Validation of the 7‐item Functional Assessment of Cancer Therapy‐General (FACT‐G7) as a short measure of quality of life in patients with advanced cancer
Bibliographic record
Abstract
BACKGROUND: Assessing quality of life is essential for individuals with advanced cancer, but lengthy assessments can be burdensome. The authors investigated the psychometric characteristics of the FACT-G7, a 7-item quality-of-life measure derived from the Functional Assessment of Cancer Therapy-General (FACT-G) scale, in advanced cancer. METHODS: Data were obtained from outpatients with advanced cancer who were enrolled in a randomized controlled trial of early palliative care. At baseline, 228 intervention participants and 233 control participants (N = 461) completed the FACT-G and measures of symptom severity, quality of life near the end of life, problematic medical communication, and satisfaction with care. Follow-up measures were administered monthly for 4 months.

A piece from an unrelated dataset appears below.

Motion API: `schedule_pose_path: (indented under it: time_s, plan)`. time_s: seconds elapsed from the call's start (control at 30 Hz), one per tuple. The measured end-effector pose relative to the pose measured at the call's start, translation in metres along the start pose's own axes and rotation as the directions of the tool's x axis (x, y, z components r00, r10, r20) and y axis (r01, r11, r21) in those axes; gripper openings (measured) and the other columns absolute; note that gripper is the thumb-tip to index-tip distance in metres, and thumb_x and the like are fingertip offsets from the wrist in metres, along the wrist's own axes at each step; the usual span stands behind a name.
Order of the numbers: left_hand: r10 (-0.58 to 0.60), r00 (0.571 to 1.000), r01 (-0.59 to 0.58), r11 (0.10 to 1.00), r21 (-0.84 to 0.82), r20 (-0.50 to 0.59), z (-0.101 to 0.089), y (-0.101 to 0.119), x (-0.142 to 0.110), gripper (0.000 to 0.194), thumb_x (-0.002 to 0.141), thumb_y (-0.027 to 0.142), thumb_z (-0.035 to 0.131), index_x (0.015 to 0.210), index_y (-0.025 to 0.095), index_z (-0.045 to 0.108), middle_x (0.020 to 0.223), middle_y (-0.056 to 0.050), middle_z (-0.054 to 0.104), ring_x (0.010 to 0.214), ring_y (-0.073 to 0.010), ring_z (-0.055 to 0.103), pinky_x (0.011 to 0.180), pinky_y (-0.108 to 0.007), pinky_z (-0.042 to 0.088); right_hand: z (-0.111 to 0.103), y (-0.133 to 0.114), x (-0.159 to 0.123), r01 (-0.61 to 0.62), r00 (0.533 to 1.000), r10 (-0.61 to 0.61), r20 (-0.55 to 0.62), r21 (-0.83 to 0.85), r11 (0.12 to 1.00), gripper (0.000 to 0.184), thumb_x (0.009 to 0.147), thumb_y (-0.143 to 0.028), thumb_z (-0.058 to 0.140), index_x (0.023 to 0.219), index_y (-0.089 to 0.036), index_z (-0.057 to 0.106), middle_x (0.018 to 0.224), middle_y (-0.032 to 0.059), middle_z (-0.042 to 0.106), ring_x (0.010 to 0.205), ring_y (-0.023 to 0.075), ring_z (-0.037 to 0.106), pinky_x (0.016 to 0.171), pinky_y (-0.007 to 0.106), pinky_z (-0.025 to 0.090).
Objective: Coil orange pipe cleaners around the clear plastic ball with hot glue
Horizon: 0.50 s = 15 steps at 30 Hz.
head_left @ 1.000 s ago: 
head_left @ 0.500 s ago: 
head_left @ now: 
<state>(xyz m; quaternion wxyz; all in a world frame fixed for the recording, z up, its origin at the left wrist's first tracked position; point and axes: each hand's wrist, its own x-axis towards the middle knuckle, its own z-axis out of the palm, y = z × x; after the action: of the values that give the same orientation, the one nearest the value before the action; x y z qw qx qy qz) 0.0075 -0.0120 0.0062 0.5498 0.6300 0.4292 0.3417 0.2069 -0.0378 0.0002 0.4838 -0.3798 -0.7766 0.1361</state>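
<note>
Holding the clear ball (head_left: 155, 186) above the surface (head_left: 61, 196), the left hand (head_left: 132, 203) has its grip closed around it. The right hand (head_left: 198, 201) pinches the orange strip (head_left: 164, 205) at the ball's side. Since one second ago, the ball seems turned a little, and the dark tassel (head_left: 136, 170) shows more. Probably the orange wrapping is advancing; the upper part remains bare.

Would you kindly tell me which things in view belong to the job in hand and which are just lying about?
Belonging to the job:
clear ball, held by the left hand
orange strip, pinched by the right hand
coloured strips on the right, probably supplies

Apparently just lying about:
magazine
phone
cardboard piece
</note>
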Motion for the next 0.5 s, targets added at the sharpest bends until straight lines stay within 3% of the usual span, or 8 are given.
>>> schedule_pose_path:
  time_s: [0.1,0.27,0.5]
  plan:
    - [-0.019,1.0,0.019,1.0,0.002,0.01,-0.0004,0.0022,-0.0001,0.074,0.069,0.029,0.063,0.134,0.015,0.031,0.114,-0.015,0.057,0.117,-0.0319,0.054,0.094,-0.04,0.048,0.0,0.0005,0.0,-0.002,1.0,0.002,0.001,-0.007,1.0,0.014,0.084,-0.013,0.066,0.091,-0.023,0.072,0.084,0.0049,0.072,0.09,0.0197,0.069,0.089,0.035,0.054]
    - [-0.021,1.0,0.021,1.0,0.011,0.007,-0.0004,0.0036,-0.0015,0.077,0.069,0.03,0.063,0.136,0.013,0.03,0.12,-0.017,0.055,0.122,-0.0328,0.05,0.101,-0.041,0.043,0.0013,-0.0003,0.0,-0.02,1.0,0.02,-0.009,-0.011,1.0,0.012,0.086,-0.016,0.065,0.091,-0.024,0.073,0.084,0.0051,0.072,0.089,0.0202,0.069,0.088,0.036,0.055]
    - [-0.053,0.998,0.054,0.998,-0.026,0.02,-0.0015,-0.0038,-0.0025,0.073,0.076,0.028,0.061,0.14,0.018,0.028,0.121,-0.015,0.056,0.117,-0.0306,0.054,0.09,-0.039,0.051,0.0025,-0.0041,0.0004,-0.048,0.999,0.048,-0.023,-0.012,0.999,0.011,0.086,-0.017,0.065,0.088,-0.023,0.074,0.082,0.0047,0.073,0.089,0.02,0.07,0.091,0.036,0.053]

RESULTS: The FACT-G7 showed good internal consistency (Cronbach α = .72-.80), and its single-factor structure was supported. It correlated strongly with the FACT-G total, physical, and functional indices and with symptom severity (absolute r = 0.73-0.92); more moderately with the FACT-G emotional index and with symptom impact and preparation for the end of life (r = .40-.71); and least with the FACT-G social/family index and with relationship with health care provider, life completion, problematic medical communication, and care satisfaction measures (absolute r = .26-.44). Eastern Cooperative Oncology Group performance status groups differed on FACT-G7 scores, as expected (all P < .001). Improvements in FACT-G7 scores in the intervention group compared with the control group at 3-month (P = .049) and 4-month (P = .034) follow-up supported responsiveness to change and somewhat greater sensitivity than the FACT-G scores. CONCLUSIONS: The FACT-G7 is a valid, brief measure particularly of the physical and functional facets of quality of life. It may enable rapid quality-of-life assessments in patients with advanced cancer.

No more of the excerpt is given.